A Dinant, Charles de Gaulle fait l’expérience « de l’impuissance quand les autres continuent à se battre » (p. 58). Bien que blessé, il est emporté par le maelstrom de la retraite, gigantesque repli qui, quoi que brièvement interrompu à Guise, ne se renverse qu’en septembre 1914, par un miracle sur la Marne (p. 67). Faut-il dès lors voir le retrait d’Algérie comme une réplique de ce mouvement initiatique, le salut espéré pouvant venir de la nouvelle donne stratégique imposée par l’ère nucléaire ? De même, on sait que Charles de Gaulle lit en captivité La Discorde chez l’ennemi de  Bernhardi, ouvrage dont F. Neau-Dufour semble indiquer qu’il l’influence encore lorsque devenu Président de la Ve République (p. 275-276). Faut-il en déduire quelques triangulations sur la situation politique algérienne ? Il est probablement illusoire de vouloir répondre à de telles questions mais, là encore, on voit combien la Grande Guerre du lieutenant de Gaulle éclaire le moment 1958. L’auteur rappelle en effet que c’est en 1915 que le jeune officier énonce la « doctrine de l’économie des forces » (p. 282), paradigme qui là encore sied bien à la situation algérienne.

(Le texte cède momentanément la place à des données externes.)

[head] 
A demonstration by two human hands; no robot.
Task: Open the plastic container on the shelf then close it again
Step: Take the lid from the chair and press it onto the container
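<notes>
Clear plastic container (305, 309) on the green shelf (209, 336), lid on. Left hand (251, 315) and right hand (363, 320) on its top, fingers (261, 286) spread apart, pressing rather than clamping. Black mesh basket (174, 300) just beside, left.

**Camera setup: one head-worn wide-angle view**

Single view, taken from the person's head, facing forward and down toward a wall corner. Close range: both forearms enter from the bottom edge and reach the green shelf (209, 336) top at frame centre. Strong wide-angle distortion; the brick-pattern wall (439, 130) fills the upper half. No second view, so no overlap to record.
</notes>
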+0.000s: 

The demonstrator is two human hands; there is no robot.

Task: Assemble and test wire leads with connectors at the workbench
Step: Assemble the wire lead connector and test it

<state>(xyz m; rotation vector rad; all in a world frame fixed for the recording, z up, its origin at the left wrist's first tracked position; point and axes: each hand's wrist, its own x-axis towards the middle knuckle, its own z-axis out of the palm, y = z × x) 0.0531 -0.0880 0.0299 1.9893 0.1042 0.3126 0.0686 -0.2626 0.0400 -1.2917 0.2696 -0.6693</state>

Elle éclaire également la suite de sa présidence de la République dans la mesure où les conditions de sa nouvelle blessure puis de sa capture en mars 1916, devant Douaumont, en pleine bataille de Verdun, constituent un angle d’attaque pour de nombreux antigaullistes.  Si les sources demeurent floues sur les circonstances exactes de ce fait d’armes, ce qui n’est pas rare tant le  champ de bataille s’apparente par bien des égards à un angle mort archivistique, F. Neau-Dufour démêle patiemment les fils d’un discours qui prend, semble-t-il, forme en 1966, année du 50e anniversaire de la bataille de Verdun (p. 187-190). Or, on l’aura deviné, celle-ci reste attachée au souvenir du Maréchal Pétain et c’est bien en fait sous couvert d’attaque antigaulliste la voix des nostalgiques de Vichy, mais aussi celle de ceux qui ne peuvent « pardonner l’abandon de l’Algérie » qui là se fait entendre.

Reconstitution des combats du fort de Dinant entre le 33e RI et des Chasseurs saxons. Carte postale, collection particulière.

Evoquer 1958, le retour au pouvoir, la crise algérienne et le renouveau constitutionnel au miroir de ce volume traitant de la Première Guerre du mondiale du général de Gaulle est un exercice périlleux. Pourtant, force est de constater qu’il est difficile de ne pas avoir aussi cette année en mémoire à la lecture de ce livre prenant, aussi utile que bien écrit. Mais le paradoxe est que, contre toute attente, F. Neau-Dufour ne s’aventure presque jamais dans ces horizons chronologiques, comme si la figure de l’Homme du 18 juin projetait un miroir sans tain sur le jeune officier de 1914-1918, devenu indécelable sous la  geste du premier Président de la Ve République.

Erwan LE GALL

NEAU-DUFOUR, Frédérique, La Première Guerre mondiale de Charles de Gaulle 1914-1918, Paris, Texto, 2015.

 

 

1 Sur ces concordances des temps on se permettra de renvoyer à Le Gall, Erwan, « Une nouvelle génération du feu ? Le présent algérien face aux mémoires des deux guerres mondiales », in LE GALL, Erwan et PRIGENT, François, C’était 1958 en Bretagne. Pour une histoire locale de la France, Rennes, Editions Goater, 2018 (à paraître).  

2 NEAU-DUFOUR, Frédérique, La Première Guerre mondiale de Charles de Gaulle 1914-1918, Paris, Texto, 2015. Afin de ne pas surcharger inutilement l’appareil critique, les références à cet ouvrage seront dorénavant indiquées dans le corps de texte, entre parenthèses.

3 Qu’il n’est d’ailleurs pas aux yeux du célèbre Time Magazine qui lui préfère cette année Nikita Khrouchtchev.

4 Sur la question on se permettra de renvoyer à LE GALL, Erwan, Une entrée en guerre. Le 47e régiment d’infanterie de Saint-Malo au combat (août 1914 – juillet 1915), Talmont-Saint-Hilaire, éditions CODEX, 2014.